→ **Task directions**
Nothing should be dropped or changed: copy every line of the listing.

[[ Dataset records, beginning ]]

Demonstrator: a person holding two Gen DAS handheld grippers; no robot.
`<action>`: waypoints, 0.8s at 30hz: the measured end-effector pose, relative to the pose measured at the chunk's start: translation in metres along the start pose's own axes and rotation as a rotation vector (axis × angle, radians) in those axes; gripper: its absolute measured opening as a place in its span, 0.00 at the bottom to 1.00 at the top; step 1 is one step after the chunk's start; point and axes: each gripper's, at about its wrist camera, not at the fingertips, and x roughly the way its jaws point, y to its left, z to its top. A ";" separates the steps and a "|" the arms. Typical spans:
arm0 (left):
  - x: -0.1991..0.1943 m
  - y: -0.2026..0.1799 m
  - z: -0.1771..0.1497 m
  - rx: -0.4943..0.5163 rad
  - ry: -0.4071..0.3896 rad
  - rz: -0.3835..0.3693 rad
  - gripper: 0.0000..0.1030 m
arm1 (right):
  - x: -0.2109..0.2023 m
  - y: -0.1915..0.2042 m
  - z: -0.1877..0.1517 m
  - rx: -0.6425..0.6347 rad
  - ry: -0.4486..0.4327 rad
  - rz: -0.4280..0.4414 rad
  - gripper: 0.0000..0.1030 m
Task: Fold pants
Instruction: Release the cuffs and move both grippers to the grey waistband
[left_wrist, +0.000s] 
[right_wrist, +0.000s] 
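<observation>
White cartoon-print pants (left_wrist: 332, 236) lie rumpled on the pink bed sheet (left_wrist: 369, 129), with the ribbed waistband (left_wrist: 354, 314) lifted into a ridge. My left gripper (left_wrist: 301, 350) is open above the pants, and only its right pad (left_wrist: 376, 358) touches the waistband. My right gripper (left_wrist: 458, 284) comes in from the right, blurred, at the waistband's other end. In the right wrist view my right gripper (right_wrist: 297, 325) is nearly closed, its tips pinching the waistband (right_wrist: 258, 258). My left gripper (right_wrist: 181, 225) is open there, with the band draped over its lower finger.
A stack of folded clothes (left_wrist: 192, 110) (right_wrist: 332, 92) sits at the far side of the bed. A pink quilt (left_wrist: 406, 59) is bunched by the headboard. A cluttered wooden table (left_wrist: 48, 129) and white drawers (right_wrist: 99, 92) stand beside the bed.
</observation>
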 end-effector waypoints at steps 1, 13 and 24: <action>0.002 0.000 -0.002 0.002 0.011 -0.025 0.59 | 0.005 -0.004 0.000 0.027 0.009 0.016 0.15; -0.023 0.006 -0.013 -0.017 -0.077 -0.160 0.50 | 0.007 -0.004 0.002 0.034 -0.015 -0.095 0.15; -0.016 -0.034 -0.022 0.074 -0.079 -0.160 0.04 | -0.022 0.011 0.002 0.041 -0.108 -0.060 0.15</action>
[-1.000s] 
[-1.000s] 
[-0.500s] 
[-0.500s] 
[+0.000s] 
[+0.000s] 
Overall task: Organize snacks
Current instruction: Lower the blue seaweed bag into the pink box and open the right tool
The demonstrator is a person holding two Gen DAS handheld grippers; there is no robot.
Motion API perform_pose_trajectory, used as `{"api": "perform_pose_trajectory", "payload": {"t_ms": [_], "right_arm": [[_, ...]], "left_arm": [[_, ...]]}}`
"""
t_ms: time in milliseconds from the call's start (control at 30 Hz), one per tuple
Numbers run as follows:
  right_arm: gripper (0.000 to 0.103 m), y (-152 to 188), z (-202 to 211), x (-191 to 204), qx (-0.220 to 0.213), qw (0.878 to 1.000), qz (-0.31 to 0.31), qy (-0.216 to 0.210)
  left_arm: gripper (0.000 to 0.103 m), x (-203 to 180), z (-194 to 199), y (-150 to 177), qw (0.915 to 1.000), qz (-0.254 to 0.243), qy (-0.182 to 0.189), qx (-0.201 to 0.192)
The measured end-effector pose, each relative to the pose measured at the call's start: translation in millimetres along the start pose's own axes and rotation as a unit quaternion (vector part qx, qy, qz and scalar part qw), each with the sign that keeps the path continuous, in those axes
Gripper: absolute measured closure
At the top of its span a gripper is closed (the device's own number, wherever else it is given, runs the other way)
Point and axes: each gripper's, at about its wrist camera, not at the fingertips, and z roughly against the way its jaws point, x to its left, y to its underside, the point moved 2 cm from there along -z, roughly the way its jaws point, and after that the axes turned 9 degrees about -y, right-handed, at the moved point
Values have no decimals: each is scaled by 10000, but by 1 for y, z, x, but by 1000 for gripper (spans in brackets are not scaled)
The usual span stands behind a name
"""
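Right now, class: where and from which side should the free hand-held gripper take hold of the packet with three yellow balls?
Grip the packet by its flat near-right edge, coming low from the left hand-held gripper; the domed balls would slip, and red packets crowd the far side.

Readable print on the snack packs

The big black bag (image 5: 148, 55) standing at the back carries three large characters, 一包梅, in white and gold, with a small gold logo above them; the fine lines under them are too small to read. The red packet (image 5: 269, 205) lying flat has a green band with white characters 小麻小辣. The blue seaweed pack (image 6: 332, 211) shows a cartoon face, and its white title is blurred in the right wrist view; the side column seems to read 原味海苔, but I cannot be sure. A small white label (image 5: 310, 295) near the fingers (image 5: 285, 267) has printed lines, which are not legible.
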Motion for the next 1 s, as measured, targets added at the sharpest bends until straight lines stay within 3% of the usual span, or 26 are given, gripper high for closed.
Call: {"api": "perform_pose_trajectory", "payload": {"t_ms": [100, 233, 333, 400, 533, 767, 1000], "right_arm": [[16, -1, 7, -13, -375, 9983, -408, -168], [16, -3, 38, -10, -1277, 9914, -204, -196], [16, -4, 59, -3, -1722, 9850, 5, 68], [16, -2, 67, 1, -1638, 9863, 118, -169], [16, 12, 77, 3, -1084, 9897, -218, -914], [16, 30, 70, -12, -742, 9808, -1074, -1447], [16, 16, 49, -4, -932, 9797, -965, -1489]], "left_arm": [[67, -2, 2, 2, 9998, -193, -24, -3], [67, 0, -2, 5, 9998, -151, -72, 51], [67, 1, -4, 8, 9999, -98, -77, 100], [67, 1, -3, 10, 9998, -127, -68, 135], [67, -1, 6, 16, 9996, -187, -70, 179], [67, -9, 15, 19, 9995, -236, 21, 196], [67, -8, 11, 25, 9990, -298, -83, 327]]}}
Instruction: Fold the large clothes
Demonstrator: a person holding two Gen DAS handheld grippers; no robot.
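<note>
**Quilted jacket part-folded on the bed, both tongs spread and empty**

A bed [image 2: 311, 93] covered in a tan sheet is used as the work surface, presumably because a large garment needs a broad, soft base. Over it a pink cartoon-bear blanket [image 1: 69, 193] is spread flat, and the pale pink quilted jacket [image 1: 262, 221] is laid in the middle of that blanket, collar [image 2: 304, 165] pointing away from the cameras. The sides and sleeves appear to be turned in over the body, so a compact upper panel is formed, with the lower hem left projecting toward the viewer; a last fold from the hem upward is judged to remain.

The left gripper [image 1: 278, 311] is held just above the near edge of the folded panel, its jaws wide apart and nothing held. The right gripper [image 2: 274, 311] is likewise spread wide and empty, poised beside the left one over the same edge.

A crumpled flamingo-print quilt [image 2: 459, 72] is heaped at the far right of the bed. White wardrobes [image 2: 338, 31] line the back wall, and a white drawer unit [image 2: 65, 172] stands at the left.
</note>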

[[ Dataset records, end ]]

→ **Result of this task**
Demonstrator: a person holding two Gen DAS handheld grippers; no robot.
`<action>`: waypoints, 0.8s at 30hz: the measured end-effector pose, relative to the pose measured at the chunk's start: translation in metres along the start pose's own axes and rotation as a rotation vector (axis × angle, radians) in those axes; gripper: its absolute measured opening as a place in its span, 0.00 at the bottom to 1.00 at the top; step 1 is one step after the chunk's start; point and axes: each gripper's, at about its wrist camera, not at the fingertips, and x roughly the way its jaws point, y to its left, z to its top. A ";" separates the steps and a "|" the arms. Typical spans:
arm0 (left):
  - x: -0.1991..0.1943 m
  - y: -0.2026..0.1799 m
  - z: -0.1771..0.1497 m
  - rx: -0.4943..0.5163 rad
  - ry: -0.4071..0.3896 rad
  - rz: -0.3835..0.3693 rad
  - gripper: 0.0000..0.1030 m
arm1 (right):
  - x: -0.2109..0.2023 m
  - y: -0.1915..0.2042 m
  - z: -0.1877..0.1517 m
  - rx: -0.6425..0.6347 rad
  - ry: -0.4486..0.4327 rad
  - rz: -0.4280..0.4414 rad
  - gripper: 0.0000..0.1030 m
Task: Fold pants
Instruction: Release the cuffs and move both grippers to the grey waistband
[left_wrist, +0.000s] 
[right_wrist, +0.000s] 
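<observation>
White cartoon-print pants (left_wrist: 332, 236) lie rumpled on the pink bed sheet (left_wrist: 369, 129), with the ribbed waistband (left_wrist: 354, 314) lifted into a ridge. My left gripper (left_wrist: 301, 350) is open above the pants, and only its right pad (left_wrist: 376, 358) touches the waistband. My right gripper (left_wrist: 458, 284) comes in from the right, blurred, at the waistband's other end. In the right wrist view my right gripper (right_wrist: 297, 325) is nearly closed, its tips pinching the waistband (right_wrist: 258, 258). My left gripper (right_wrist: 181, 225) is open there, with the band draped over its lower finger.
A stack of folded clothes (left_wrist: 192, 110) (right_wrist: 332, 92) sits at the far side of the bed. A pink quilt (left_wrist: 406, 59) is bunched by the headboard. A cluttered wooden table (left_wrist: 48, 129) and white drawers (right_wrist: 99, 92) stand beside the bed.
</observation>
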 end-effector waypoints at steps 1, 13 and 24: <action>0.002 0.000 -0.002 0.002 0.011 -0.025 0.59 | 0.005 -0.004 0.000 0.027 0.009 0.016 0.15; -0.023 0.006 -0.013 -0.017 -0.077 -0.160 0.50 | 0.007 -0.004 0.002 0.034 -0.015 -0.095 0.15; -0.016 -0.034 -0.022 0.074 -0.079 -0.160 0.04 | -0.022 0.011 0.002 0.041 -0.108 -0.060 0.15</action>
[-1.000s] 
[-1.000s] 
[-0.500s] 
[-0.500s] 
[+0.000s] 
[+0.000s] 
Overall task: Organize snacks
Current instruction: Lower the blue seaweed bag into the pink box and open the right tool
The demonstrator is a person holding two Gen DAS handheld grippers; there is no robot.
Motion API perform_pose_trajectory, used as `{"api": "perform_pose_trajectory", "payload": {"t_ms": [_], "right_arm": [[_, ...]], "left_arm": [[_, ...]]}}`
"""
t_ms: time in milliseconds from the call's start (control at 30 Hz), one per tuple
Numbers run as follows:
  right_arm: gripper (0.000 to 0.103 m), y (-152 to 188), z (-202 to 211), x (-191 to 204), qx (-0.220 to 0.213), qw (0.878 to 1.000), qz (-0.31 to 0.31), qy (-0.216 to 0.210)
  left_arm: gripper (0.000 to 0.103 m), x (-203 to 180), z (-194 to 199), y (-150 to 177), qw (0.915 to 1.000), qz (-0.254 to 0.243), qy (-0.182 to 0.189), qx (-0.201 to 0.192)
The measured end-effector pose, each relative to the pose measured at the call's start: translation in millimetres along the start pose's own axes and rotation as a unit quaternion (vector part qx, qy, qz and scalar part qw), each with the sign that keeps the path continuous, in those axes
Gripper: absolute measured closure
At the top of its span a gripper is closed (the device's own number, wherever else it is given, runs the other way)
Point and axes: each gripper's, at about its wrist camera, not at the fingertips, and z roughly against the way its jaws point, x to its left, y to its underside, the point moved 2 cm from there along -z, roughly the way its jaws point, and after that the axes turned 9 degrees about -y, right-handed, at the moved point
Values have no decimals: each is scaled by 10000, but by 1 for y, z, x, but by 1000 for gripper (spans in brackets are not scaled)
The usual span stands behind a name
"""
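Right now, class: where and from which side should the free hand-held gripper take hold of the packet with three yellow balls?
Grip the packet by its flat near-right edge, coming low from the left hand-held gripper; the domed balls would slip, and red packets crowd the far side.

Readable print on the snack packs

The big black bag (image 5: 148, 55) standing at the back carries three large characters, 一包梅, in white and gold, with a small gold logo above them; the fine lines under them are too small to read. The red packet (image 5: 269, 205) lying flat has a green band with white characters 小麻小辣. The blue seaweed pack (image 6: 332, 211) shows a cartoon face, and its white title is blurred in the right wrist view; the side column seems to read 原味海苔, but I cannot be sure. A small white label (image 5: 310, 295) near the fingers (image 5: 285, 267) has printed lines, which are not legible.
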Motion for the next 1 s, as measured, targets added at the sharpest bends until straight lines stay within 3% of the usual span, or 26 are given, gripper high for closed.
Call: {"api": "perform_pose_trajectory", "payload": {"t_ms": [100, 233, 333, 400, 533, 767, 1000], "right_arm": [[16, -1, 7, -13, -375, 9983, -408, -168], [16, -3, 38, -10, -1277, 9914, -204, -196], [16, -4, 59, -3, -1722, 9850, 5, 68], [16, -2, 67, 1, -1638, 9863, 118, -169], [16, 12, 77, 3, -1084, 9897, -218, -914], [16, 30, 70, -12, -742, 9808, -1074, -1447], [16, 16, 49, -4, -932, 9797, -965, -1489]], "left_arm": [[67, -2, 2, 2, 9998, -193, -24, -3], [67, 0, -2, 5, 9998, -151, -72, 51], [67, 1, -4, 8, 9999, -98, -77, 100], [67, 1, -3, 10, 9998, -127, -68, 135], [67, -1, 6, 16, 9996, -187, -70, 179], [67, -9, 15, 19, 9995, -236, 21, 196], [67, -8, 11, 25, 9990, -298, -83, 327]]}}
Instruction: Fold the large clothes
Demonstrator: a person holding two Gen DAS handheld grippers; no robot.
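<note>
**Quilted jacket part-folded on the bed, both tongs spread and empty**

A bed [image 2: 311, 93] covered in a tan sheet is used as the work surface, presumably because a large garment needs a broad, soft base. Over it a pink cartoon-bear blanket [image 1: 69, 193] is spread flat, and the pale pink quilted jacket [image 1: 262, 221] is laid in the middle of that blanket, collar [image 2: 304, 165] pointing away from the cameras. The sides and sleeves appear to be turned in over the body, so a compact upper panel is formed, with the lower hem left projecting toward the viewer; a last fold from the hem upward is judged to remain.

The left gripper [image 1: 278, 311] is held just above the near edge of the folded panel, its jaws wide apart and nothing held. The right gripper [image 2: 274, 311] is likewise spread wide and empty, poised beside the left one over the same edge.

A crumpled flamingo-print quilt [image 2: 459, 72] is heaped at the far right of the bed. White wardrobes [image 2: 338, 31] line the back wall, and a white drawer unit [image 2: 65, 172] stands at the left.
</note>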

This completes the output.